Fact Check

Did General Douglas MacArthur Predict an Interplanetary War?

The WWII icon alluded to the possibility that mankind might someday face an extraterrestrial foe.

Published Aug. 17, 2005

Claim:
During a 1955 speech at West Point, General Douglas MacArthur told assembled cadets: "The next war will be an interplanetary war. The nations of the earth must someday make a common front against attack by people from other planets."

This item is a difficult one to classify: It's literally false as worded, because the person named didn't speak the specific words attributed to him at the time and place claimed (or at any other time and place). However, by combining things the same person said at different times and places, one could come up with a reasonable approximation of the original statement.

The subject here is a quote attributed to a 1955 West Point address by General of the Army Douglas MacArthur, in which the famous military man supposedly mused about the next war being an interplanetary one. That alleged quote has since been cited in a variety of works and web sites related to UFOs and extraterrestrials and still surfaces in newspapers and other publications from time to time:

In October 1955 General Douglas MacArthur told the cadets of West Point: 'The next war will be an interplanetary war. The nations of the earth must someday make a common front against attack by people from other planets.' The cadets must have wondered which planet MacArthur himself was from, but his fears were no more far-fetched than the current government-fed paranoia that millions of us are about to be murdered in our beds by Islamofascist superbiotoxins kept at 45 minutes' readiness in a bedsit in Tipton and activated by psychotic double-amputees.

However, General MacArthur did not deliver a speech at West Point that year, nor is there any record of his specifically stating an opinion that the "next war" would be an "interplanetary" one.

The confusion started with comments reportedly made by MacArthur when he was paid a private visit at his residence in New York's Waldorf-Astoria Hotel by the Mayor of Naples, Achille Lauro, in October 1955. The following day Mayor Lauro relayed the gist of their 45-minute conversation to the press, maintaining MacArthur had expressed a belief that someday (perhaps as far as 1,000 years in the future) the people of Earth might find themselves facing an extraterrestrial confrontation:

General MacArthur described himself as "a confirmed optimist" regarding the possibility of another world war, Mayor Lauro said.

"He thinks that another war would be double suicide and that there is enough sense on both sides of the Iron Curtain to avoid it," the Mayor went on.

"He believes that because of the developments of science all the countries on earth will have to unite to survive and to make a common front against attack by people from other planets."

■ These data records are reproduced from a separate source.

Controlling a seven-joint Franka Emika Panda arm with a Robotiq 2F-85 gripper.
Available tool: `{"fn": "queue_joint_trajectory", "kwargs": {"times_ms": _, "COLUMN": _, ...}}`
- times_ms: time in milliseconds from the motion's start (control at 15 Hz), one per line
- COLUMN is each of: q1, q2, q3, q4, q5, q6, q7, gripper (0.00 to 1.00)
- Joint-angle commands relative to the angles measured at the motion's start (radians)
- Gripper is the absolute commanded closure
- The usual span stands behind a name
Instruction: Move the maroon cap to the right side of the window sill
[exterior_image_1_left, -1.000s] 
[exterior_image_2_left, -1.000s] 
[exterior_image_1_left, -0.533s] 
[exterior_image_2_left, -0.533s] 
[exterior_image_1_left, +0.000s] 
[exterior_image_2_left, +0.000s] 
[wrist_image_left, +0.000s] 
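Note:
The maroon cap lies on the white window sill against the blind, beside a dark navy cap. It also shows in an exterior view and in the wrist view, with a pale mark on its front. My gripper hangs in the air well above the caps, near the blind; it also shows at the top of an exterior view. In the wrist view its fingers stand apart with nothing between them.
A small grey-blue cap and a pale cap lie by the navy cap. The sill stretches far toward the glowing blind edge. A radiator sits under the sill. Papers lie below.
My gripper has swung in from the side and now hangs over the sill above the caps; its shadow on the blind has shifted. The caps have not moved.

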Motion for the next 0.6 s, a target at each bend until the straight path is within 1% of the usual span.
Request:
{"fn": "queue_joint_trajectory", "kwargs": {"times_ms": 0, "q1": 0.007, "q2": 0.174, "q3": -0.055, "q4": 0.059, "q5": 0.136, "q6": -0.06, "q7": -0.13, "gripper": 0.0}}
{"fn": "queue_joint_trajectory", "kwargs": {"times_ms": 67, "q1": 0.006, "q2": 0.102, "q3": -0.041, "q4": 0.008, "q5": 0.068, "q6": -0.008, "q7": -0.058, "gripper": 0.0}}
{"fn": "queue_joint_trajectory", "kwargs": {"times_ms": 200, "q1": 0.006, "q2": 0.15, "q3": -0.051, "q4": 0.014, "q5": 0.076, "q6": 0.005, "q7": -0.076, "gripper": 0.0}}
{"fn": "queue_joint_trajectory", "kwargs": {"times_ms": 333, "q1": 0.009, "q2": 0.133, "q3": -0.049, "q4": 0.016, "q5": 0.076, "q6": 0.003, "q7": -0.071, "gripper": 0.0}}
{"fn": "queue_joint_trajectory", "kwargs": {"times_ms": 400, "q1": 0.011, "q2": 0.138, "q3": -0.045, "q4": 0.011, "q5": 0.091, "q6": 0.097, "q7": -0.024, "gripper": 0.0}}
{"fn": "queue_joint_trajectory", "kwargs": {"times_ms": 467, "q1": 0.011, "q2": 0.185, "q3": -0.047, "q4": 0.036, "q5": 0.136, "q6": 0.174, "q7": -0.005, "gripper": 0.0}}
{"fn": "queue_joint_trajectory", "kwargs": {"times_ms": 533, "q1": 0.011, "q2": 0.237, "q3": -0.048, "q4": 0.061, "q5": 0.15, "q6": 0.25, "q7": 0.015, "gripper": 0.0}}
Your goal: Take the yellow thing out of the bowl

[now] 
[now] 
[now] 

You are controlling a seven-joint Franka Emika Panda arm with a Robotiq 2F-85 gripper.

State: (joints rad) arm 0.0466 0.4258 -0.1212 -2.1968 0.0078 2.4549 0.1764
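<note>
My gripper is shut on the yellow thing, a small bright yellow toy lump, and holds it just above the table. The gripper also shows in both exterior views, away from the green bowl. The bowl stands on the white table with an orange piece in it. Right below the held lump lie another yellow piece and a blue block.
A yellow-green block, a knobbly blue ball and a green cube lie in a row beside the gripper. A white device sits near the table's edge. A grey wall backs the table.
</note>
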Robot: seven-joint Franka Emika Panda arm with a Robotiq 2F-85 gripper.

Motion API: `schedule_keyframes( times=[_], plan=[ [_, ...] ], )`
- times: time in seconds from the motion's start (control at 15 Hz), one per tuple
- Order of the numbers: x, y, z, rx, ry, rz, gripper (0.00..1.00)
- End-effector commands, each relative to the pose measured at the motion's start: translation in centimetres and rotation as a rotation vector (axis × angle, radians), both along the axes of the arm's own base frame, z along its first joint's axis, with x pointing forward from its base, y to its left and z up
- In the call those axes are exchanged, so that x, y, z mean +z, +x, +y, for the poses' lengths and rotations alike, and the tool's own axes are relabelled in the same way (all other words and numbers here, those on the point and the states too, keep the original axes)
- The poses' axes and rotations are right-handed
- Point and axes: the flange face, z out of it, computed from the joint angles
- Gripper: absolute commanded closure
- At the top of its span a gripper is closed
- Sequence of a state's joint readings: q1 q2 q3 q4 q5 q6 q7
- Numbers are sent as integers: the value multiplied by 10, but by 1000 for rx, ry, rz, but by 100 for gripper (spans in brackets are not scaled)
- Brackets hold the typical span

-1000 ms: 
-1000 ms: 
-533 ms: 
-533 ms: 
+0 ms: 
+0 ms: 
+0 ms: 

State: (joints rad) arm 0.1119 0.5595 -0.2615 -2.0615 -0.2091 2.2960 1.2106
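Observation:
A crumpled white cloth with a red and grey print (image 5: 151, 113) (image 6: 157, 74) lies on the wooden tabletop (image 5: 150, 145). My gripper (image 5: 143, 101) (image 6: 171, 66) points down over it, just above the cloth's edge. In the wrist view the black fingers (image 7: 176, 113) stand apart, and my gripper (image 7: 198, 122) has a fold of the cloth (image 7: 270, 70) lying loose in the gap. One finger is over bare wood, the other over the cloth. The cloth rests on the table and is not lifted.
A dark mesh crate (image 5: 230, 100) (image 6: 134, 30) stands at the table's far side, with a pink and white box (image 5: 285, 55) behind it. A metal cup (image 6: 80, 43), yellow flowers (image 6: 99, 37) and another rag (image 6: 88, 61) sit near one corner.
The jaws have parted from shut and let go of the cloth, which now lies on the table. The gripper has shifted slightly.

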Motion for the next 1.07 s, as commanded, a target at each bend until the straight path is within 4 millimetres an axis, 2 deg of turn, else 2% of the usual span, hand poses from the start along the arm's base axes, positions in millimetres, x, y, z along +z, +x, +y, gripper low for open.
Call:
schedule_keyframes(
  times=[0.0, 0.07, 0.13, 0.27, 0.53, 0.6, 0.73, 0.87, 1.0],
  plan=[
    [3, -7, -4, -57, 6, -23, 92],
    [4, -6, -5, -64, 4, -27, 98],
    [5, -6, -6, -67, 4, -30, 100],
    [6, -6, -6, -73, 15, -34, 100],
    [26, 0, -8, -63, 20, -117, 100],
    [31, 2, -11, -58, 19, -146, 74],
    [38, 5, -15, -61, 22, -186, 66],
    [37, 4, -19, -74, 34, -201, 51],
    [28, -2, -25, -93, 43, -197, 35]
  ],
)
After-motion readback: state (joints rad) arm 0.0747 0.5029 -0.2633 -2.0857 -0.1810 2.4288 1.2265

The politics of the future will be cosmic, or interplanetary, in General MacArthur's opinion, the Mayor continued. He quoted the military leader as saying that a thousand years from now today's civilization would appear as obsolete as the stone age.

According to Lauro, the only comments MacArthur made about the next war were that he had no idea what form it would take:

"He quoted Einstein's reply when asked what weapons would be used in a third world war — that he did not know what weapons would be used in a third world war but that a fourth global conflict would be fought with sticks and stones."

Some newspapers (such as the Chicago Tribune) played up the sensational aspects of Mayor Lauro's remarks, reproducing only a brief portion of them under headlines such as "MacARTHUR FEARS SPACE WAR."

Several years later, on 12 May 1962, MacArthur delivered a speech (commonly known as the "Duty, honor, country" speech) to the cadets of the U.S. Military Academy at West Point on the occasion of his receiving the Sylvanus Thayer Award, during which he once again alluded to the possibility that mankind might someday face an extraterrestrial foe:

We deal now, not with things of this world alone, but with the illimitable distances and as yet unfathomed mysteries of the universe. We are reaching out for a new and boundless frontier. We speak in strange terms of harnessing the cosmic energy, of making winds and tides work for us, of creating unheard of synthetic materials to supplement or even replace our old standard basics; to purify sea water for our drink; of mining ocean floors for new fields of wealth and food; of disease preventatives to expand life into the hundred of years; of controlling the weather for a more equitable distribution of heat and cold, of rain and shine; of spaceships to the moon; of the primary target in war, no longer limited to the armed forces of an enemy, but instead to include his civil populations; of ultimate conflict between a united human race and the sinister forces of some other planetary galaxy; of such dreams and fantasies as to make life the most exciting of all times.

So, General Douglas MacArthur did suggest the notion of an eventual interplanetary war on at least a couple of occasions; one of them was in 1955, and one of them was during a speech at West Point. But he never stated it would be the "next war" fought on (or by) Earth, or that it was likely to happen in any timeframe outside of the very distant future.

Sources

Robinson, Paul.   "The Good News About Terrorism."     The Spectator.   2 April 2005.

The New York Times.   "M'Arthur Greets Mayor of Naples."     8 October 1955   (p. 7).

Associated Press.   "MacArthur Fears Space War: Visitor."     Chicago Daily Tribune.   8 March 1999   (p. 11).